Bleeding in early pregnancy is strongly associated with pregnancy loss. Progesterone is essential for the maintenance of pregnancy. Several small trials have suggested that progesterone therapy may improve pregnancy outcomes in women who have bleeding in early pregnancy.


We conducted a multicenter, randomized, double-blind, placebo-controlled trial to evaluate progesterone, as compared with placebo, in women with vaginal bleeding in early pregnancy. Women were randomly assigned to receive vaginal suppositories containing either 400 mg of progesterone or matching placebo twice daily, from the time at which they presented with bleeding through 16 weeks of gestation. The primary outcome was the birth of a live-born baby after at least 34 weeks of gestation. The primary analysis was performed in all participants for whom data on the primary outcome were available. A sensitivity analysis of the primary outcome that included all the participants was performed with the use of multiple imputation to account for missing data.
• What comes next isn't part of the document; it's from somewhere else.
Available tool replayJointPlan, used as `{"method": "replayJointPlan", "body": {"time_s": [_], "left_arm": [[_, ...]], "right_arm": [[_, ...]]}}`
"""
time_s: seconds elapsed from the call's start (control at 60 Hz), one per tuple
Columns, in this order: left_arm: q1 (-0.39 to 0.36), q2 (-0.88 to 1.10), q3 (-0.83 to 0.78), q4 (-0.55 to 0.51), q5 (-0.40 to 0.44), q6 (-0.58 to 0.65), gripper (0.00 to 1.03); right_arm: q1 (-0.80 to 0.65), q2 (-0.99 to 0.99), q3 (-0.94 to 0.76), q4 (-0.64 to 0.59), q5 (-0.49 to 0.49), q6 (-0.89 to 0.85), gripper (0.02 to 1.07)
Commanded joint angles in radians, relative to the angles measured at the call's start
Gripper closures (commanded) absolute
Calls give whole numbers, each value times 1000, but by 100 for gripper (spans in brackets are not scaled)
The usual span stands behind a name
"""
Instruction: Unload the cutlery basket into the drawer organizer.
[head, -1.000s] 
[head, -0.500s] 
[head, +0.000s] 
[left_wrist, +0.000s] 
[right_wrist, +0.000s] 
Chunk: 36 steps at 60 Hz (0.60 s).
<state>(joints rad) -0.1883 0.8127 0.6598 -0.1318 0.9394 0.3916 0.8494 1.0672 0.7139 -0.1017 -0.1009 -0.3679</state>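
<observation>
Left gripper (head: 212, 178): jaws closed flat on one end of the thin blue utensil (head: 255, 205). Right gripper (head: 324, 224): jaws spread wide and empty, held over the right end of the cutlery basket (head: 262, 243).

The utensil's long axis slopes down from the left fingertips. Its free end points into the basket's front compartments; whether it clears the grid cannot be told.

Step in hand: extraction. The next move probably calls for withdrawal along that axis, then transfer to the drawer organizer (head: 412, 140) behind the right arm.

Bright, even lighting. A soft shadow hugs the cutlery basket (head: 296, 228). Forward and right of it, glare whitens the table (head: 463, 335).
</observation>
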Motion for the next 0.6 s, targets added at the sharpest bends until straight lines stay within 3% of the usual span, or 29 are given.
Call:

A total of 4153 women, recruited at 48 hospitals in the United Kingdom, were randomly assigned to receive progesterone (2079 women) or placebo (2074 women). The percentage of women with available data for the primary outcome was 97% (4038 of 4153 women). The incidence of live births after at least 34 weeks of gestation was 75% (1513 of 2025 women) in the progesterone group and 72% (1459 of 2013 women) in the placebo group (relative rate, 1.03; 95% confidence interval [CI], 1.00 to 1.07; P = 0.08). The sensitivity analysis, in which missing primary outcome data were imputed, resulted in a similar finding (relative rate, 1.03; 95% CI, 1.00 to 1.07; P = 0.08). The incidence of adverse events did not differ significantly between the groups.


Among women with bleeding in early pregnancy, progesterone therapy administered during the first trimester did not result in a significantly higher incidence of live births than placebo. (Funded by the United Kingdom National Institute for Health Research Health Technology Assessment program; PRISM Current Controlled Trials number, ISRCTN14163439.).